At the end of May 1865, President Andrew Johnson issued a general amnesty for those who had served the Confederacy; under this amnesty, all rights and property (except for slaves) were to be restored upon taking the oath to support and defend the Constitution of the United States. Fourteen categories of persons were explicitly excluded from this blanket amnesty, including army officers above the rank of colonel. These excluded persons were required to submit a formal application for pardon, “and so realize the enormity of their crime.” While there was never any real doubt that the vast majority of former Confederates would eventually be eligible for pardon, Johnson was determined to use the pardon process to make manifest a point he mentioned often: “treason is a crime and must be made odious.” Over the next three years, the Johnson administration issued about 13,500 individual pardons.
Magruder applied for his pardon in November 1867, and included a letter of from Union Major General Carl Schurz, attesting to his loyalty. Magruder’s application was approved by Attorney General Henry Stanbery on December 9.

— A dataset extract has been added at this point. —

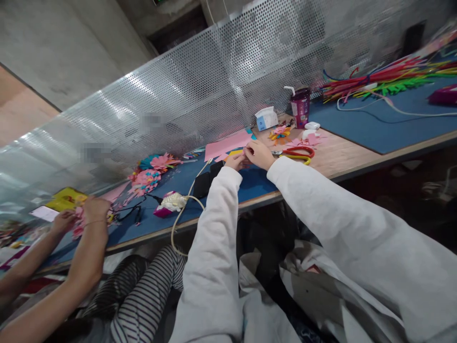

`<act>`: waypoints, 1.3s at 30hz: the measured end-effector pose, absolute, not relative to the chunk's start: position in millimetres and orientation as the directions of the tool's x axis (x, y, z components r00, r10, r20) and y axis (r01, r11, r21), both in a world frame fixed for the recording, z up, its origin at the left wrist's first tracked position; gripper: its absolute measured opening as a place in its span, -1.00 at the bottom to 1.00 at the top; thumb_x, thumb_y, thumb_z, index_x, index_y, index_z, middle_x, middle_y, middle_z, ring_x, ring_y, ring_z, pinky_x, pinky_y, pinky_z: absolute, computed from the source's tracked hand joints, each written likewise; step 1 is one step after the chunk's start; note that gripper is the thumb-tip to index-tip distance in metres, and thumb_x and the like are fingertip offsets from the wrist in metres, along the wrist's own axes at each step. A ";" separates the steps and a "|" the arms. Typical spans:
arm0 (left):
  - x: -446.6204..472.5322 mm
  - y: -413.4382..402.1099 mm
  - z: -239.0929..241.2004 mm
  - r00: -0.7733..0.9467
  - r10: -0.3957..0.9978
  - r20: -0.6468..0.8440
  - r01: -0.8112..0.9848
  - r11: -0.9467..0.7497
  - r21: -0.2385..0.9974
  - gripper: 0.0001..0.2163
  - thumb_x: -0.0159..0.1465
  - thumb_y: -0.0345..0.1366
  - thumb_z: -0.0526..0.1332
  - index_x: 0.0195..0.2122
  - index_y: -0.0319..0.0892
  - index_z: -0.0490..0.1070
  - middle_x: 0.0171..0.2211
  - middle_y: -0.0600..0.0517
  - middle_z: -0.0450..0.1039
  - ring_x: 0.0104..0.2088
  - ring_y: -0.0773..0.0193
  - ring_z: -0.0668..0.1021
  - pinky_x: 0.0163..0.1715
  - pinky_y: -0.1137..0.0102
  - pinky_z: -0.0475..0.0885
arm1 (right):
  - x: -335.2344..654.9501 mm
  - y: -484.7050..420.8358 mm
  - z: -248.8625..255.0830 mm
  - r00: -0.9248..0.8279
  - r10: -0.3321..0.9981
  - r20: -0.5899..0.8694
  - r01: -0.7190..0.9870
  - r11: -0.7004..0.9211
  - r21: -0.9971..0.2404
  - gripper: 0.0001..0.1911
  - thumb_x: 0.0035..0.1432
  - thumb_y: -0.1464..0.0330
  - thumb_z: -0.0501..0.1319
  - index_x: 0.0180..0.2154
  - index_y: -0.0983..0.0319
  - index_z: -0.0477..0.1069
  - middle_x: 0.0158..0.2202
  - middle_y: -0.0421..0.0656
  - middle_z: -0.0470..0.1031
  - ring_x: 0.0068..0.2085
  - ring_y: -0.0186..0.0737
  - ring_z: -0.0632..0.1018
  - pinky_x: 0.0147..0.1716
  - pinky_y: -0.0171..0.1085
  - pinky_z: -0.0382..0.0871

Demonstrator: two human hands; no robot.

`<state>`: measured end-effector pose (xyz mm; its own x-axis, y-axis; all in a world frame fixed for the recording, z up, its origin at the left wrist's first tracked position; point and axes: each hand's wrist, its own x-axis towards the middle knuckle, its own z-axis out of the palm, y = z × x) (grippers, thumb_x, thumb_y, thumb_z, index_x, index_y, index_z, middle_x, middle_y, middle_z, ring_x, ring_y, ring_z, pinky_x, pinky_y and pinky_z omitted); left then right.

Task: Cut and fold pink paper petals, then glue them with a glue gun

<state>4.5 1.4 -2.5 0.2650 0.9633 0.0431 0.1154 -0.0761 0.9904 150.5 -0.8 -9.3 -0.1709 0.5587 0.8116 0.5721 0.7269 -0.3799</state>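
Both my arms reach forward in white sleeves to the table's blue mat (257, 183). My left hand (235, 161) and my right hand (259, 153) meet with fingers pinched together on a small piece of coloured paper (244, 153), too small to make out well. A pink paper sheet (228, 144) lies just beyond my hands. Red and yellow scissors (298, 153) rest to the right of my right hand.
A co-worker's bare arms (85, 224) work on pink paper at the left. Pink paper flowers (148, 178), a glue gun (171, 202) with cable, a tissue box (266, 118), a drink cup (301, 105) and coloured sticks (385, 76) lie about. A perforated metal screen (200, 95) backs the table.
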 end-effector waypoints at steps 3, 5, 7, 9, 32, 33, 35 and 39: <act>5.1 -0.2 -1.5 0.263 0.964 0.043 0.124 -0.078 0.989 -0.81 0.15 -0.22 0.22 -0.28 -0.20 0.46 -0.44 -0.03 0.52 -0.33 0.19 0.59 -0.28 0.32 0.47 | 150.5 -0.6 -9.5 -0.174 0.563 0.808 0.568 0.728 -0.385 -0.84 0.17 0.41 0.04 -0.46 0.22 0.27 -0.39 -0.07 0.37 -0.27 -0.17 0.38 -0.22 -0.23 0.24; 5.6 -1.3 -0.6 0.260 0.965 0.038 0.123 -0.072 0.990 -0.82 0.15 -0.24 0.21 -0.28 -0.21 0.46 -0.45 -0.03 0.52 -0.34 0.20 0.59 -0.28 0.33 0.48 | 150.3 -0.8 -9.7 -0.165 0.564 0.809 0.574 0.722 -0.387 -0.83 0.17 0.41 0.04 -0.47 0.22 0.28 -0.39 -0.06 0.38 -0.27 -0.16 0.38 -0.21 -0.23 0.24; 6.0 -2.4 0.1 0.253 0.967 0.033 0.126 -0.067 0.990 -0.83 0.16 -0.27 0.20 -0.27 -0.23 0.47 -0.45 -0.03 0.53 -0.35 0.21 0.59 -0.28 0.33 0.48 | 149.8 -1.3 -10.1 -0.153 0.568 0.809 0.581 0.714 -0.391 -0.83 0.17 0.41 0.04 -0.48 0.22 0.28 -0.40 -0.06 0.39 -0.27 -0.16 0.38 -0.22 -0.23 0.25; 6.3 -3.5 0.6 0.251 0.967 0.037 0.124 -0.070 0.990 -0.82 0.16 -0.28 0.19 -0.27 -0.24 0.47 -0.43 -0.05 0.54 -0.35 0.21 0.59 -0.27 0.32 0.48 | 148.9 -2.2 -10.1 -0.142 0.573 0.807 0.579 0.710 -0.402 -0.83 0.16 0.41 0.05 -0.48 0.22 0.28 -0.40 -0.05 0.40 -0.27 -0.15 0.38 -0.23 -0.22 0.25; 14.7 -12.3 12.2 0.097 0.987 0.129 0.166 -0.144 0.976 -0.88 0.17 -0.36 0.17 -0.48 -0.25 0.42 -0.49 -0.04 0.56 -0.42 0.31 0.59 -0.33 0.41 0.45 | 155.8 -1.8 -2.3 -0.084 0.942 0.324 -0.146 0.310 -0.939 -0.83 -0.18 0.28 0.27 -0.54 0.27 0.43 -0.52 -0.21 0.43 -0.40 -0.31 0.41 -0.43 -0.34 0.27; 15.0 -14.0 13.6 0.098 0.987 0.128 0.175 -0.144 0.974 -0.89 0.16 -0.36 0.17 -0.48 -0.25 0.42 -0.50 -0.02 0.55 -0.44 0.32 0.58 -0.33 0.41 0.45 | 156.1 -1.8 -2.0 -0.089 0.940 0.330 -0.143 0.315 -0.938 -0.83 -0.19 0.28 0.27 -0.55 0.26 0.41 -0.54 -0.22 0.41 -0.42 -0.32 0.40 -0.43 -0.34 0.27; 16.3 -17.6 16.3 0.095 0.988 0.119 0.193 -0.136 0.972 -0.89 0.16 -0.37 0.16 -0.49 -0.24 0.41 -0.53 0.01 0.54 -0.47 0.34 0.57 -0.37 0.44 0.44 | 156.7 -2.3 -1.0 -0.098 0.936 0.338 -0.135 0.324 -0.936 -0.82 -0.21 0.28 0.28 -0.58 0.26 0.38 -0.57 -0.25 0.37 -0.45 -0.35 0.37 -0.44 -0.34 0.27; 19.2 -22.4 17.7 0.085 0.991 0.104 0.209 -0.120 0.971 -0.88 0.19 -0.37 0.13 -0.47 -0.23 0.41 -0.57 0.05 0.51 -0.51 0.37 0.55 -0.46 0.50 0.39 | 157.3 -5.0 1.6 -0.109 0.930 0.350 -0.127 0.336 -0.933 -0.79 -0.24 0.26 0.30 -0.60 0.26 0.37 -0.56 -0.24 0.37 -0.46 -0.35 0.37 -0.42 -0.33 0.27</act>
<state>19.2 -22.4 17.7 0.0849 0.9910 0.1038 0.2089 -0.1196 0.9706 157.3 -5.0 1.6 -0.1094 0.9302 0.3503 -0.1273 0.3364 -0.9331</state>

National archives, Case Files of Applications from Former Confederates for Presidential Pardons (“Amnesty Papers”), 1865-67, via Footnote.com
Baltimore, Novr. 14th, 1867
To His Excellency
Andrew Johnson
President of the United StatesSir, as an officer of the Southern army with the rank of Major General, I am not embraced in the amnesty which Your Excellency has proclaimed.
The South submitted her interpretation of the Constitution to the arbitrament of the sword which decided against her — an I am now as loyal a citizen of the United States as any within their borders — I therefore apply for a pardon — As an officer, I have always endeavored to softne the rigors of War & there are no allegations to the contrary, against me, that I am aware of.
I have the honor to be very respectfully Your Obt Servt,
J. Bankhead Magruder
A pardon is not a small thing. A petition for pardon acknowledges and admits a serious legal or moral transgression on the part of the applicant; issuance of a pardon is a formal act of forgiveness, with the implicit understanding that the offense being pardoned is real, is ended and will not be repeated.
There’s no way to parse or explain away Magruder’s declaratory statement, written in his own hand, that “I am now as loyal a citizen of the United States as any within their borders.” Major General Walker signed an even more explicit statement, that he would “henceforth faithfully support, protect and defend the Constitution of the United States and the Union of the States thereunder,” closing with, “so help me God.”
Are these pledges of loyalty to be taken seriously? It would seem they must be; after all, the core values of loyalty, devotion and personal honor are some of the very things that motivate the desire to recognize these men in the first place. But they voluntarily, formally and explicitly rejected any allegiance to the Confederacy; it’s hard to see how they can still be legitimately considered Confederates. Certainly most Americans today would hesitate to honor an American soldier who formally renounced his American citizenship in favor of another nation’s.
Or should we assume that applying for a pardon and swearing ongoing allegiance to the United States — “in the presence of ALMIGHTY GOD” — was something they simply had to do to get along, and they never really meant it? That it was just what they had to do to get on with their lives? Path of least resistance? Doubtful.
So we’re back to the first option: that these men willingly, voluntarily rejected any further allegiance to the Confederacy. How, then, can they now logically be honored for their loyalty to that defunct nation? There’s not an easy answer to this question; I don’t even think there is an answer that makes any objective sense. But that doesn’t mean we shouldn’t ask the question.